The snow fell steadily outside and Barnes was more than accommodating for Sam’s stay--his muddy dress pants and shirt were swapped out for some of Barnes’s extra clothes. Sam practically swam in one of the man’s sweaters. He thought going to the gym two days a week had really made a difference for him. Dammit. Barnes must lift all kinds of heavy stuff at his farm--and chop a lot of firewood, judging by the stash by the fireplace.

They got to talking, and it was never an option to distract from each other’s company by turning on the TV. Hours passed. Even with some ibuprofen and ice, Sam’s ankle was still black and blue and too painful to stand on. But he didn’t care as long as Barnes didn’t.

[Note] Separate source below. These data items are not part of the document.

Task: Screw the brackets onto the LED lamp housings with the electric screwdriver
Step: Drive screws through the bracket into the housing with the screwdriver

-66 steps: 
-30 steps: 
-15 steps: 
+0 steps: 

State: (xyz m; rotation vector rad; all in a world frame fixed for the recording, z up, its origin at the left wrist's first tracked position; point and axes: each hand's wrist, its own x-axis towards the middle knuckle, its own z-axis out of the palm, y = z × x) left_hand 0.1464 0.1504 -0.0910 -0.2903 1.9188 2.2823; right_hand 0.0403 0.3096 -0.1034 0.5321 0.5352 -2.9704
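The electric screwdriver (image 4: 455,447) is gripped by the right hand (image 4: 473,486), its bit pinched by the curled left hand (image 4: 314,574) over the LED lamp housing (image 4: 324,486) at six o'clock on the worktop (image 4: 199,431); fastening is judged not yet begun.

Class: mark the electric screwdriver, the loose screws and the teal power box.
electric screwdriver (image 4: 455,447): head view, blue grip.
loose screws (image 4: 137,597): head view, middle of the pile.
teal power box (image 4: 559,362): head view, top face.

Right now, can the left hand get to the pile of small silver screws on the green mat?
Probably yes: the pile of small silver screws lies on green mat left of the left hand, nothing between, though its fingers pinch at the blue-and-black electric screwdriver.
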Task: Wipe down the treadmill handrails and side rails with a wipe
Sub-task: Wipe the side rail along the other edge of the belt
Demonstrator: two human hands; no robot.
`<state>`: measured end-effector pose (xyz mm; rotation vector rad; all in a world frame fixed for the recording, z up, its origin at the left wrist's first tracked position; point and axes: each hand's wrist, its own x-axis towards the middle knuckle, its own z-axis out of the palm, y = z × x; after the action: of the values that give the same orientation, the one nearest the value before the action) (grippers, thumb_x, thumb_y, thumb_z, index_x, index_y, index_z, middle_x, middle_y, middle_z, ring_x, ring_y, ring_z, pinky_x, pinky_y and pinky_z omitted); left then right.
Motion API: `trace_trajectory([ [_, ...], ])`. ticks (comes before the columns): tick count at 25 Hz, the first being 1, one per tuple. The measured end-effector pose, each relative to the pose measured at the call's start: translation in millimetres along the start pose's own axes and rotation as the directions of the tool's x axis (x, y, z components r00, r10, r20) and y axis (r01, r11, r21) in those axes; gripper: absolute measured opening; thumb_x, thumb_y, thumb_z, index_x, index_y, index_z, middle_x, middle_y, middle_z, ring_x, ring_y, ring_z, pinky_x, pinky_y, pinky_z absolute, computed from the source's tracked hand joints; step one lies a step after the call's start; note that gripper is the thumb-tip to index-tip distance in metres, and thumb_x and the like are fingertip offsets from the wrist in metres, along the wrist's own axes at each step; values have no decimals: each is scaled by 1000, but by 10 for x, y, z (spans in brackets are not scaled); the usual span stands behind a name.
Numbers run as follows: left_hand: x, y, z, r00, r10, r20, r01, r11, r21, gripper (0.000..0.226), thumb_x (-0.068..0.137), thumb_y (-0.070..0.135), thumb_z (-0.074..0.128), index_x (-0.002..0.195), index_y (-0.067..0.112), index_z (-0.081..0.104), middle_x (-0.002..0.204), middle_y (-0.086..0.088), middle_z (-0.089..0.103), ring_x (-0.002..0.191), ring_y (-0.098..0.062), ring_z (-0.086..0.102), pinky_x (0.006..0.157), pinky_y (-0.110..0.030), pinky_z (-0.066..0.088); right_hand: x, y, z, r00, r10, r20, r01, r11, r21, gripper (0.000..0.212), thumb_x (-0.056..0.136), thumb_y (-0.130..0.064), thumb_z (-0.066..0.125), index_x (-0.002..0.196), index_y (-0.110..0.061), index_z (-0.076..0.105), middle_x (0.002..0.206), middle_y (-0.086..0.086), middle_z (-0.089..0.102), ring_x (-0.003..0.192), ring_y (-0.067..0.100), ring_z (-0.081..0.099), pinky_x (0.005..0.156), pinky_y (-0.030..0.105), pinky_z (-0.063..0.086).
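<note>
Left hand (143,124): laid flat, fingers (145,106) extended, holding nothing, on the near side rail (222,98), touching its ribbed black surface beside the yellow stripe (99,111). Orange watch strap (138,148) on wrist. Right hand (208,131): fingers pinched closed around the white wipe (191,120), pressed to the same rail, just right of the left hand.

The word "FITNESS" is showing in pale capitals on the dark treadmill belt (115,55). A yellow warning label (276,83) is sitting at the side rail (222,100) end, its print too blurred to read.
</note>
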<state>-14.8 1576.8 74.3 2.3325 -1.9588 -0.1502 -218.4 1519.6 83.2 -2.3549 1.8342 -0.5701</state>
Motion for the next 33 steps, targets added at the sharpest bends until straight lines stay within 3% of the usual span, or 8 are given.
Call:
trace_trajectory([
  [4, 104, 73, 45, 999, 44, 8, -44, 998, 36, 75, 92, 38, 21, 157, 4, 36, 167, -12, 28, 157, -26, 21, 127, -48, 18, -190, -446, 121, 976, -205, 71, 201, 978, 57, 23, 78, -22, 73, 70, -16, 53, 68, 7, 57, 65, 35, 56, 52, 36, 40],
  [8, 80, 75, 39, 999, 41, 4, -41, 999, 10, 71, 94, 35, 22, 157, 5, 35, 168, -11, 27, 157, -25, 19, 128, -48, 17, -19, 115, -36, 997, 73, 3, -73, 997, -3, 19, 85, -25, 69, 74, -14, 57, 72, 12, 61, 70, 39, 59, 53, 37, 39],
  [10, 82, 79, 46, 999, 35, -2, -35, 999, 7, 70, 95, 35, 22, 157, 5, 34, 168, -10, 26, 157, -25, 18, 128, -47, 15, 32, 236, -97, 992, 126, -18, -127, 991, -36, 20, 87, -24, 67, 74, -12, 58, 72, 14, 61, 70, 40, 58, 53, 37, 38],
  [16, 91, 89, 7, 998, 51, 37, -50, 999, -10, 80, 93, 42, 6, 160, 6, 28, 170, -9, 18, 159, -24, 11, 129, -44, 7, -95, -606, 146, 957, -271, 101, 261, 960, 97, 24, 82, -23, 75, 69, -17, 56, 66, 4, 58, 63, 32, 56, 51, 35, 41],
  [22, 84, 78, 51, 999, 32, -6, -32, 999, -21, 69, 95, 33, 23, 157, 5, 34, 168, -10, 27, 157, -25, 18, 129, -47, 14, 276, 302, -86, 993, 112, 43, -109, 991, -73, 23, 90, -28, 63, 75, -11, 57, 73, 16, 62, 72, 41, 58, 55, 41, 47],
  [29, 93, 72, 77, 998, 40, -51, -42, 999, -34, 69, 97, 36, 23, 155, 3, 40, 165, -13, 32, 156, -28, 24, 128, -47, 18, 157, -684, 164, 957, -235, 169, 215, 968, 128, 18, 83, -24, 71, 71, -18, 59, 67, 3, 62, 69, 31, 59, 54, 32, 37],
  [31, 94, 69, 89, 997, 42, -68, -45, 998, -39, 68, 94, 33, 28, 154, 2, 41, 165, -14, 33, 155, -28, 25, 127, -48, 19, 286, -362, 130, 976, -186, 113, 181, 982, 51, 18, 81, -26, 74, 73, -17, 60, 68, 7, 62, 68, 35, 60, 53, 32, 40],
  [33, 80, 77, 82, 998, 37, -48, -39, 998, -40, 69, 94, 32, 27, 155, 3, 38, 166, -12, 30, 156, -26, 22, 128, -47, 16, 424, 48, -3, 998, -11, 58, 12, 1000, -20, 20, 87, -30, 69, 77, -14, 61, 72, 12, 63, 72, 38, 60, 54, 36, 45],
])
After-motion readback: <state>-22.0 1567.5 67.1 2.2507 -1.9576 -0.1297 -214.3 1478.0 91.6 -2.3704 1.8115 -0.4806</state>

Sam got to learn a lot about him--he wasn’t from the area, at all, and this family plot belonged to his grandparents, then his dad. He spent most of his time caring for the animals his dad left behind and going through the house--two generations worth of stuff. Sam, meanwhile, didn’t have that much to talk about--he grew up in the city and went to veterinary school in the midwest, and moved back to work at the vet office where he met Barnes.

The sun went down and the house got dark, except for a light from the hall, and the fireplace, which Barnes kept roaring with more firewood. Eventually, Barnes got out a bottle of whiskey and two mugs.

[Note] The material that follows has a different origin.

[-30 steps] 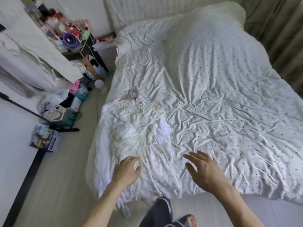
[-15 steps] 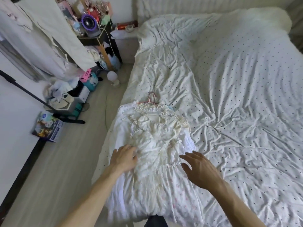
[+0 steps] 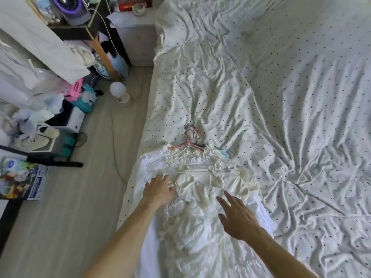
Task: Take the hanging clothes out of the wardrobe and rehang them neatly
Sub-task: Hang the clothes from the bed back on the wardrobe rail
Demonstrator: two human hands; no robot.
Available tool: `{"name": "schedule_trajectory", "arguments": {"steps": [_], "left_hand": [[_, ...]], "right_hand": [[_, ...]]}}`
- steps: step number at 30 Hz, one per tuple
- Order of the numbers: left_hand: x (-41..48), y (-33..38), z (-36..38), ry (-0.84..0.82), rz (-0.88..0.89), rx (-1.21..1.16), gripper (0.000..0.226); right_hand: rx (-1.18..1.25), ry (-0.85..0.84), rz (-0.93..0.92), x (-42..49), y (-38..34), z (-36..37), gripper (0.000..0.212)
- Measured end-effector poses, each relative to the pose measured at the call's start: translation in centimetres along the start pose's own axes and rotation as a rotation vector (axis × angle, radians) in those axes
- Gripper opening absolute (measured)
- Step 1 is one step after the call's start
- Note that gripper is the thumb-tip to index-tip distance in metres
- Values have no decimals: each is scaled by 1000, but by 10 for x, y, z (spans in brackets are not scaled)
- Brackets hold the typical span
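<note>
Head view showed the bed [image 3: 281, 97] with a wrinkled white dotted sheet; its far and right sides were cut off by the frame. On its near left part lay the pile of white clothes [image 3: 200, 233], crumpled together so that single garments could not be counted, and its lower end ran out of the picture. On the left, white hanging garments [image 3: 22, 81] were only partly in view, and the heap of things under them was too mixed to name. The left hand [image 3: 158, 190] lay on the upper left of the pile with straight fingers, its grip open and holding nothing. The right hand [image 3: 239, 215] was over the middle of the pile, fingers spread, grip open too; whether it touched the cloth was not clear. White hangers [image 3: 222, 166] were half buried at the top of the pile. The pink hanger [image 3: 187, 144] lay just beyond, its hook on the sheet.
</note>
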State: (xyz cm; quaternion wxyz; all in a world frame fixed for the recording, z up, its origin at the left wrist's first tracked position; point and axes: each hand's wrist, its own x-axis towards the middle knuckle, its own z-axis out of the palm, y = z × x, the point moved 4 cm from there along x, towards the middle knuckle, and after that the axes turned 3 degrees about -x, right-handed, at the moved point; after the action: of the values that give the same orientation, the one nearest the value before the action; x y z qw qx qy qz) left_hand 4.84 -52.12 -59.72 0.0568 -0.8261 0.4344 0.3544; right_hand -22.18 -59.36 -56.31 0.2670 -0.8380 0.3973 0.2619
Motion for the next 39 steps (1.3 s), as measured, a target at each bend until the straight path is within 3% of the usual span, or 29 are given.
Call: {"name": "schedule_trajectory", "arguments": {"steps": [9,15,20,27,31,36,39], "left_hand": [[128,-14,-2,189,117,-12,47],[141,-11,-10,310,184,128,24],[109,-9,-31,412,241,-147,13],[-5,35,-39,291,273,-511,7],[-79,81,-27,258,340,-658,10],[-159,157,1,158,408,-734,11],[-194,205,10,-6,427,-695,11]], "right_hand": [[-78,-168,95,76,12,79,76],[-18,-183,90,78,18,88,77],[170,-195,109,67,14,64,64],[840,158,246,11,-8,1,48],[1161,310,243,-44,-13,-35,56],[1217,544,251,-115,7,-72,32],[1164,632,305,-158,39,-78,17]]}}
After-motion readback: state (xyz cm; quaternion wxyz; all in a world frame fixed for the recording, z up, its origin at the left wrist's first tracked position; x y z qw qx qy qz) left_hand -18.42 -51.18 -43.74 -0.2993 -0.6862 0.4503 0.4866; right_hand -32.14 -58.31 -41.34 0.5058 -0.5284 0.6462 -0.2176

Sam never drank whiskey. He liked white wine and sugary cocktails. Maybe the occasional light beer. Barnes poured some whiskey into his mug, the thought never crossing his mind that Sam didn’t drink straight liquor. Gave him too much credit.

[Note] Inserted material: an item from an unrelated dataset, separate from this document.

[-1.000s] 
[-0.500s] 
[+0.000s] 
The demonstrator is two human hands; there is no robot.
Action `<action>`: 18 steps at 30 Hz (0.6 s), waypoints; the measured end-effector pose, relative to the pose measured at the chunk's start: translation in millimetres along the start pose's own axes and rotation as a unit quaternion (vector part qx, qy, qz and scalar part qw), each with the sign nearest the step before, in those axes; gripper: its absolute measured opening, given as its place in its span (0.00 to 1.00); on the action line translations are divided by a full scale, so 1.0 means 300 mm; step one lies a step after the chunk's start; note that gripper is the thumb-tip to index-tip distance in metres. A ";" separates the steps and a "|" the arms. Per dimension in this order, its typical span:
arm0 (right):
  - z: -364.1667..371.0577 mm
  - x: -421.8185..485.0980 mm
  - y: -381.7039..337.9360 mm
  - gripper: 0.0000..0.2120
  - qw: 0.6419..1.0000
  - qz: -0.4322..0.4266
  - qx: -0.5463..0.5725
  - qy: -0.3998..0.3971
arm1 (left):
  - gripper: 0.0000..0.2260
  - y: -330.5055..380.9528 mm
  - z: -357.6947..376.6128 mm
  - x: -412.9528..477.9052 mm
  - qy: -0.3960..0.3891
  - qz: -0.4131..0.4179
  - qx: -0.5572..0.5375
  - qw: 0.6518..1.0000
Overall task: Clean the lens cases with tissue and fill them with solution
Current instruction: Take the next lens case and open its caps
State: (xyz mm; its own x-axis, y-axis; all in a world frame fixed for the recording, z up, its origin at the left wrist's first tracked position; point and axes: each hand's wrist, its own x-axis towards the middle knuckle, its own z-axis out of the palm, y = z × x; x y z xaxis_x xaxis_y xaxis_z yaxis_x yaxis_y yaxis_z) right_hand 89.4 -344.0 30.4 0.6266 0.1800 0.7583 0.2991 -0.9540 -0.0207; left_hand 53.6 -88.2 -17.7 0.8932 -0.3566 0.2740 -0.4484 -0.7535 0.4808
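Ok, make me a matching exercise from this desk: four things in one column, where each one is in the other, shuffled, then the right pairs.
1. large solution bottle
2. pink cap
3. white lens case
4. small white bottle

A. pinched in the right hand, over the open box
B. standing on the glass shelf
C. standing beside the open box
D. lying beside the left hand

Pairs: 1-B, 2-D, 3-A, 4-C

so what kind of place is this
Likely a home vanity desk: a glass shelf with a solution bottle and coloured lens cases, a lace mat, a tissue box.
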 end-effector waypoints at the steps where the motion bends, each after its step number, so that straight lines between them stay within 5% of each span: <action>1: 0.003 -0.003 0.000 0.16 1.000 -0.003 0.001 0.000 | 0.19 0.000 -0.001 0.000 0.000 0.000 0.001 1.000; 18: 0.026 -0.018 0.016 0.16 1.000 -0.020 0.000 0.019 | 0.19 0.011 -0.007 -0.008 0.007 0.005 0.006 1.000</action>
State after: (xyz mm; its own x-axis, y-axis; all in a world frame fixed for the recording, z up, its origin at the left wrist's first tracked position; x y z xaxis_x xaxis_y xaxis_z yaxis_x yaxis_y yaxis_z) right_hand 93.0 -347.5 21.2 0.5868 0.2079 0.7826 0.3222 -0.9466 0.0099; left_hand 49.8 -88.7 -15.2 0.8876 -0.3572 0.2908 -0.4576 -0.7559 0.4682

“Cheers,” Sam said with a smirk, and drank. Coughed immediately. His whole mouth was on fire.

“Whoa there, you better just sip it!”

They laughed. For being so quiet all the time, Barnes had a beautiful smile and a loud laugh. Or maybe it was just the whiskey talking.

“Y’know, this whole cabin in the woods thing, this is the start of a bad horror movie,” Sam told Barnes.

Barnes laughed even more. “Why? Cuz I’m the weird mountain man? That’s no fair.”

“You’re right. You’ve saved about eight too many kittens to be an axe murderer.”

The whiskey hit Sam like a truck. He was a giggling mess in less than an hour. Barnes kept refreshing both of their glasses, his own face a nice shade of pink from drinking.

“Listen, full disclosure,” said Barnes, turning to face Sam. He sat with his legs curled under him, all snuggled down in the couch cushions. “I kinda wanted to hang out with you after the second time we met.”

“Oh yeah?” Heat rose into Sam’s face and he stared at Barnes with interest, already noting how damn cuddly he looked.

“Yeah… that was the time I made sure you had my number. And you totally blew me off.”

“Blew you off! No way!”

“Yes, you did! You were like--” and Barnes changed his voice to “deep and authoritative,” “--’I’ll update your file.’”

Sam snorted, then he full on snickered. “Oops.”

“I had just moved here and I didn’t have any friends, and you seemed cool. But then you went full on stuck-up professional on me!”

Sam kept laughing and lightly hit Barnes on the arm. “Sorry!”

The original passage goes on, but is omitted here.